Pire semaine pour le Bel 20 depuis la mi-juin

À Wall Street, le Dow Jones affiche une performance négative sur la semaine. Le Nasdaq surfe par contre sur les bons résultats des géants de la tech. ©AFP

Les marchés européens manquent de carburant pour insuffler une nouvelle vie au rally boursier.

Il faut dire que, jour après jour, les investisseurs découvrent l'ampleur des dégâts économiques liés à la pandémie du Covid-19. Selon les données publiées par Eurostat ce vendredi, le produit intérieur brut (PIB) de la zone euro a par exemple chuté de 15% entre avril et juin par rapport à la même période un an plus tôt.

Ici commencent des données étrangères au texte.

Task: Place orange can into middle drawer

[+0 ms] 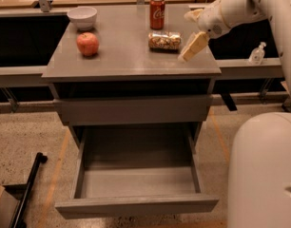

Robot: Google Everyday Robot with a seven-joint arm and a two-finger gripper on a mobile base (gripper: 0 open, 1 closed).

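Note:
The orange can (164, 40) lies on its side on the grey countertop (126, 61), just in front of an upright red cola can (157, 12). My gripper (190, 31) hovers over the counter's right part, just right of the orange can. It is open and empty, with its cream fingers (193, 46) spread and pointing left towards the can, apart from it. The middle drawer (136, 205) is pulled out below the counter, and its flat grey floor is bare.
A red apple (87, 43) and a white bowl (82, 17) sit on the counter's left part. A closed drawer front (133, 109) is above the open one. My white base (264, 170) fills the lower right. A black bar (29, 189) lies on the floor at the left.

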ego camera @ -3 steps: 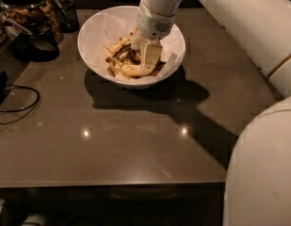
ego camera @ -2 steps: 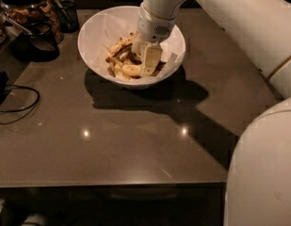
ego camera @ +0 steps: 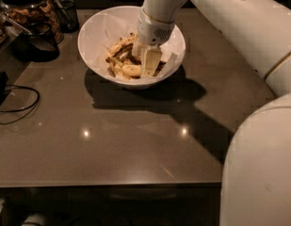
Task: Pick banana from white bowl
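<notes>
While the gripper [ego camera: 147, 64] sits low inside the white bowl [ego camera: 93, 32], the banana [ego camera: 130, 70] lies there, seemingly touching it
Soft, light, easily bruised: take it gently across its middle; whether the gripper holds it I cannot tell

A glass jar [ego camera: 29, 11] of brown snacks is standing at the counter's [ego camera: 135, 149] far left corner beside a dark cup [ego camera: 66, 14], left of the hand [ego camera: 146, 62] hanging in the white bowl [ego camera: 94, 34]. A black cable [ego camera: 20, 108] is looping near the left edge.
</notes>
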Action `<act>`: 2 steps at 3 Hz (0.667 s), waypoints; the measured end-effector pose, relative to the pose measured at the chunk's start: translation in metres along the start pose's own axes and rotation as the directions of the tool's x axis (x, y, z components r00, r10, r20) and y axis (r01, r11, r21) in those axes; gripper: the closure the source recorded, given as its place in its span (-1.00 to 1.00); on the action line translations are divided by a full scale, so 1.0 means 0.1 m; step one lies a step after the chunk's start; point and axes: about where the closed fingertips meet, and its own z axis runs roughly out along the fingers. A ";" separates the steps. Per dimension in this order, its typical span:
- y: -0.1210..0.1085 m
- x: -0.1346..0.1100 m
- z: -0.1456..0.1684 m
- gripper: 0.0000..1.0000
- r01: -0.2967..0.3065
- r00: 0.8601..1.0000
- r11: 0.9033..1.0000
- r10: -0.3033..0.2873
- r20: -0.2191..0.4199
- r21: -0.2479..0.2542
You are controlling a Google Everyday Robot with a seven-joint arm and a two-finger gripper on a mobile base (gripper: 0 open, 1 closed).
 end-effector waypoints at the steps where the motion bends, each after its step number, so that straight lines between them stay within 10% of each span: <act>1: 0.00 0.02 0.05 -0.22 -0.003 1.000 1.000 0.003 -0.001 -0.012; 2: 0.02 0.03 0.12 -0.20 -0.008 1.000 1.000 0.008 0.003 -0.028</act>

"Les indicateurs suggèrent que le rythme [de la reprise] ralentit actuellement et nous prévoyons qu'une combinaison de règles de distanciation sociale, de prudence en matière de dépenses et de faible demande extérieure servira de plafond à l'activité économique pour le reste de l'année."
Jamie Rush
chief European economist chez Blooomberg Economics

Qu'importe, diront certains, puisque l'évolution des actions est principalement induite par les anticipations des investisseurs, leurs prévisions de comment sera l'économie dans les prochains mois. Problème: rien n'est plus incertain aujourd'hui à cause de la pandémie. Car même si les indicateurs avancés tendent à montrer un rebond de l'activité économique en juin et juillet, de nombreux observateurs craignent qu'il ne soit que de courte durée.

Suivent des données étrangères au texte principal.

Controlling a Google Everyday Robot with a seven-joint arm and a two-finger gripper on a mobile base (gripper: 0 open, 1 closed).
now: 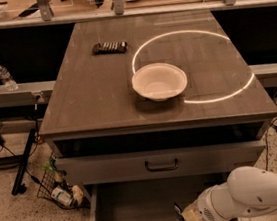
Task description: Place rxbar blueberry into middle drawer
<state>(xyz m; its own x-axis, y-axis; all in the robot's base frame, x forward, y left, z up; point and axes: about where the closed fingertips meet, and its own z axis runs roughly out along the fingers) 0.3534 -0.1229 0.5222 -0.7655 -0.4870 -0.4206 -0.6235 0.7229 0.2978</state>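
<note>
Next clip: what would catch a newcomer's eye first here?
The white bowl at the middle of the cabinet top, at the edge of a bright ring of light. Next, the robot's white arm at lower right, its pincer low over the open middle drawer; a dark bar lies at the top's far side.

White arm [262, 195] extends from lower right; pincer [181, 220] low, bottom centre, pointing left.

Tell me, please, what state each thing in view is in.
Middle drawer: pulled open.
Handled drawer above it: looks shut.
Bowl: upright, empty, on the countertop.
Dark bar: lying flat on the countertop.
Water bottle: standing upright, left ledge.
Claw: low over the open drawer, right side.
</note>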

"La grande question est de savoir jusqu'où la reprise va aller. Les indicateurs suggèrent que le rythme ralentit actuellement et nous prévoyons qu'une combinaison de règles de distanciation sociale, de prudence en matière de dépenses et de faible demande extérieure servira de plafond à l'activité économique pour le reste de l'année", s'inquiète Jamie Rush, chief European economist chez Blooomberg Economics. Et d'ajouter: "Le principal risque - c'est-à-dire une seconde vague de contaminations - semble se profiler à l'horizon."

Peu de sociétés offrent des perspectives rassurantes

Que les grands indices européens affichent une performance hebdomadaire négative n'a donc rien d'anormal. À titre d'exemple, le Stoxx Europe 600 a reculé de 2,98% cette semaine, le Dax allemand de 4,09% et le CAC 40 de 3,49%. À Bruxelles, le Bel 20 a lâché 4,72% sous le poids d'Umicore (-10,79%), de Telenet (-9,54%) et de ses valeurs bancaires KBC (-8%) et ING (-7,75%). Signe du désarroi des investisseurs, notre indice de référence a perdu 1,64% sur le mois de juillet.

-7,89%
Les banques signent la plus forte baisse sectorielle
Au niveau sectoriel, les plus fortes baisses reviennent aux compartiments bancaire (-7,89%), automobile (-7,39%) et de l'énergie (-6,29%). Des secteurs où plusieurs sociétés ont dû réduire - voire suspendre - leur dividende.

L'incertitude règne en maître sur les marchés, d'autant que de nombreuses entreprises européennes ne parviennent pas à rassurer les investisseurs sur leurs perspectives à court terme. Prenons le cas d'Umicore qui, malgré le fait d'avoir enregistré un premier semestre "impressionnant" avec des chiffres supérieurs aux attentes des analystes, a terminé lanterne rouge ce vendredi. La faute notamment à des prévisions peu réjouissantes. Le groupe table sur un Ebit ajusté 2020 inférieur à celui de l'année précédente.

Au niveau sectoriel, les plus fortes baisses reviennent aux compartiments bancaire (-7,89%), automobile (-7,39%) et de l'énergie (-6,29%). Des secteurs où plusieurs sociétés ont dû réduire - voire suspendre - leur dividende. Rappelons que la Banque centrale européenne (BCE) a demandé mardi aux banques de la zone euro ne pas verser de dividende ni de racheter d'actions propres jusqu'au moins début janvier. "Nous savons que les investisseurs n’ont pas été particulièrement satisfaits avec notre décision, mais nous pensons que c'est une action nécessaire à ce stade d'incertitude accrue", a déclaré Andrea Enria, le responsable de la surveillance bancaire de la BCE.

Un grand gagnant, l'or

S'il y a bien un actif qui a tiré son épingle du jeu cette semaine, c'est l'or. Le métal jaune a effacé lundi son précédent record vieux d'une dizaine d'années. Comme l'euro, qui évolue désormais autour de 1,18 dollar (+1,32%), l'or profite de l'affaiblissement du billet. L'or a ainsi pris 3,58% cette semaine et flirte désormais avec la barre symbolique des 2.000 dollars l'once.